Given records:
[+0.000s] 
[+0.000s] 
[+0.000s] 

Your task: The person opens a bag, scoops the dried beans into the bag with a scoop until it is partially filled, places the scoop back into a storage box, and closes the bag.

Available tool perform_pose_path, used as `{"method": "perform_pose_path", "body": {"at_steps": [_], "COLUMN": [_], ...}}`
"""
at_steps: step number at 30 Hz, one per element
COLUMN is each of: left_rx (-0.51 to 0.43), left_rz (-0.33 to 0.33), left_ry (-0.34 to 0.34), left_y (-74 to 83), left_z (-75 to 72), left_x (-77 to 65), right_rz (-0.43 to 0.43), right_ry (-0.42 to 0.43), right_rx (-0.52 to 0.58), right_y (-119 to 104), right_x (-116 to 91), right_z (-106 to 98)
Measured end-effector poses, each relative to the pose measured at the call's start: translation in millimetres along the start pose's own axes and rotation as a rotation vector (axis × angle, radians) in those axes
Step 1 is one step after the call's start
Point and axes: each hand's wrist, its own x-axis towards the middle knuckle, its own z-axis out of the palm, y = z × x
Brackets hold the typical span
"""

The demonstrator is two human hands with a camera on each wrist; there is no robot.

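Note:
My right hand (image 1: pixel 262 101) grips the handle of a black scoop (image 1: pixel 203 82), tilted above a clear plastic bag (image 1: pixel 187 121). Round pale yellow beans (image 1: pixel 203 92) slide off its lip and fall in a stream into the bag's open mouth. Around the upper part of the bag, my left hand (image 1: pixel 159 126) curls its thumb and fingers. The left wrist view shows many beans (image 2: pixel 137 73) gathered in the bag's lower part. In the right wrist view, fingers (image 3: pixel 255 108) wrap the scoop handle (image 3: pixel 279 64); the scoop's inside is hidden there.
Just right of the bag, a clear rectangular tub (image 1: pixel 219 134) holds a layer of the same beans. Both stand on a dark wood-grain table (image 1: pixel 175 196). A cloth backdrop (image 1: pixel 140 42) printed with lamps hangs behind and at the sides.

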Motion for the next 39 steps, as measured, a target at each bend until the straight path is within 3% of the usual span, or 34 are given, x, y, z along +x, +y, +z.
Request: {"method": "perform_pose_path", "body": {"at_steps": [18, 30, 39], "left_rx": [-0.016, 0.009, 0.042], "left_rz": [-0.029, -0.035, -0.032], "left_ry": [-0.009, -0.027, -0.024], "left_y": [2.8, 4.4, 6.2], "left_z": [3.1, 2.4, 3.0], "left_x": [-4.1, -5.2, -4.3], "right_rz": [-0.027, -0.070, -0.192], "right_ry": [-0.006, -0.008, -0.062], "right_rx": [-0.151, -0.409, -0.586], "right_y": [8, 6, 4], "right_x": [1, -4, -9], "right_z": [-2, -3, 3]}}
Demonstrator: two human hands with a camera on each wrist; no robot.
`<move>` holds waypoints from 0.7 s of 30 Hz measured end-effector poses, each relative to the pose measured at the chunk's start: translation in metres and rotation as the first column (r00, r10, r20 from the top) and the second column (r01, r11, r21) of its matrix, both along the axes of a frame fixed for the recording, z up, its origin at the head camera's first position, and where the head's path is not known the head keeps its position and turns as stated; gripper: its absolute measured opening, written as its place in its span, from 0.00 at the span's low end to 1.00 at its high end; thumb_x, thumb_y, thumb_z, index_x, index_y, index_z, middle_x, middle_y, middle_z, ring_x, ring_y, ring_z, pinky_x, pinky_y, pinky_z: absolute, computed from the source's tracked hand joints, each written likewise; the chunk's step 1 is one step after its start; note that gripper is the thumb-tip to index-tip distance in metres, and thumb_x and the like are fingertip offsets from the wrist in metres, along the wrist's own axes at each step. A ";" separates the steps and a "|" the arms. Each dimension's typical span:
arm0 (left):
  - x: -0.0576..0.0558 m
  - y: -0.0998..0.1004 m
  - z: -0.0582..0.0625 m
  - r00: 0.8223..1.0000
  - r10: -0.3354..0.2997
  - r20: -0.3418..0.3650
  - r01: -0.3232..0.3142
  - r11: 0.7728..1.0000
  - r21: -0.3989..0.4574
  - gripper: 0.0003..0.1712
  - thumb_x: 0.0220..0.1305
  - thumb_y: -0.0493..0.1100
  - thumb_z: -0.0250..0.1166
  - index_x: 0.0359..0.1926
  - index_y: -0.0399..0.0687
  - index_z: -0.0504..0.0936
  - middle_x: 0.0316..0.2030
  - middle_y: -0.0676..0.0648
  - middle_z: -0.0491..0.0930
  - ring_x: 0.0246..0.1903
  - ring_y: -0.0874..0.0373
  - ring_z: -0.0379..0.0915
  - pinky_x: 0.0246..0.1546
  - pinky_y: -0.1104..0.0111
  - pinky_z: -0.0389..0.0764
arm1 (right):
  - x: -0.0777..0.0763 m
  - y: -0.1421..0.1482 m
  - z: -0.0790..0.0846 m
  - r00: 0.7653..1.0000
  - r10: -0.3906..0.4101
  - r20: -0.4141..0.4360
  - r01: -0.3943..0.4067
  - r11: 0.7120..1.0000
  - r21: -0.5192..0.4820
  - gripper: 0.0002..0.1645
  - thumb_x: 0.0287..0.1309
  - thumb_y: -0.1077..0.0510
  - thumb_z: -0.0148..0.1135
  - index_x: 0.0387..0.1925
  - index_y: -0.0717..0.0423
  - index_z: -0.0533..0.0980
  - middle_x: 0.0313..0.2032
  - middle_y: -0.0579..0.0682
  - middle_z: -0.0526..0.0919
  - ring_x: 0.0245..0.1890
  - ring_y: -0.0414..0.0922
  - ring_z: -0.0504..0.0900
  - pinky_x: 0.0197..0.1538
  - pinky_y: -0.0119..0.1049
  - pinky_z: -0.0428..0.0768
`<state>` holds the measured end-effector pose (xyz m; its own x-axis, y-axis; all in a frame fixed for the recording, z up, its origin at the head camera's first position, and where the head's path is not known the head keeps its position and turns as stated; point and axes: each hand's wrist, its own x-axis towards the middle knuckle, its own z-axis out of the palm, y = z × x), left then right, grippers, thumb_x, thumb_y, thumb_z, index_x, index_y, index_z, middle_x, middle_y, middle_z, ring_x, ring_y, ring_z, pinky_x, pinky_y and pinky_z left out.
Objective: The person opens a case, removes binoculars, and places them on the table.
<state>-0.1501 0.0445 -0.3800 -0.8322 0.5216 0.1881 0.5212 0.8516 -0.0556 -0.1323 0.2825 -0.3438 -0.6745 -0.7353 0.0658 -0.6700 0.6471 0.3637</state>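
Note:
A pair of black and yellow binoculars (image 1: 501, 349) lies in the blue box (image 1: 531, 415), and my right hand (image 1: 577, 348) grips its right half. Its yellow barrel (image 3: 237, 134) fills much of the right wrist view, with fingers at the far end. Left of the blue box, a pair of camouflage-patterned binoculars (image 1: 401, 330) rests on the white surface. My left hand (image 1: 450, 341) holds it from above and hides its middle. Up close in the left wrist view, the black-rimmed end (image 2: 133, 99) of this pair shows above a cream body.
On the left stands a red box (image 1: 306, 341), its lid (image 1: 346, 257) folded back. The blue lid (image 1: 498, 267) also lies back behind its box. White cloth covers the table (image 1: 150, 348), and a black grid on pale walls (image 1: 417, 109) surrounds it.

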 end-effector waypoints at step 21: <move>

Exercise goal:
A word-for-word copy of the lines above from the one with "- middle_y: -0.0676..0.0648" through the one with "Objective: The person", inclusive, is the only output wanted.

Task result:
  - middle_y: -0.0676..0.0648
  - middle_z: -0.0491..0.0930
  - ring_x: 0.0246..0.1903
  - ring_y: -0.0874..0.0373
  - ring_z: -0.0379..0.0915
  - pinky_x: 0.0246..0.1546
  - pinky_y: -0.1104..0.0111
  - pinky_z: -0.0389..0.0764
arm1 (right):
  - x: -0.0777..0.0763 m
  - y: -0.1421..0.1482 m
  - z: -0.0790..0.0846 m
  - r00: 0.7653..1.0000
  - r10: -0.3906..0.4101
  - r20: -0.4141..0.4360
  - r01: -0.3943..0.4067
  - r11: 0.7120..1.0000
  - r21: -0.5192..0.4820
  - gripper: 0.0002..0.1645
  - thumb_x: 0.0287..0.1309
  - thumb_y: -0.1077..0.0510
  - thumb_z: -0.0148..0.1135
  - index_x: 0.0387..0.1925
  - index_y: -0.0717..0.0423
  - index_z: -0.0533..0.0980
  - middle_x: 0.0313..0.2032
  - middle_y: -0.0579..0.0682
  - middle_z: -0.0526..0.0919
  - ring_x: 0.0245..0.1890
  - ring_y: -0.0414..0.0922
  - ring_z: -0.0504..0.0900
  - pinky_x: 0.0197..0.1538
  - pinky_y: -0.0119..0.1049
  - pinky_z: -0.0428..0.0768
`<state>` holds the measured end-effector pose (xyz m; its own x-axis, y-axis; all in a frame fixed for the recording, z up, its origin at the head camera's first position, and where the head's path is not known the head keeps its position and turns as stated; point and axes: each hand's wrist, its own x-axis towards the middle knuckle, its own z-axis out of the palm, y = z × x), left then right, grippers, thumb_x, thumb_y, thumb_z, index_x, index_y, index_z, middle_x, middle_y, middle_z, ring_x, ring_y, ring_z, pinky_x, pinky_y and pinky_z left out.
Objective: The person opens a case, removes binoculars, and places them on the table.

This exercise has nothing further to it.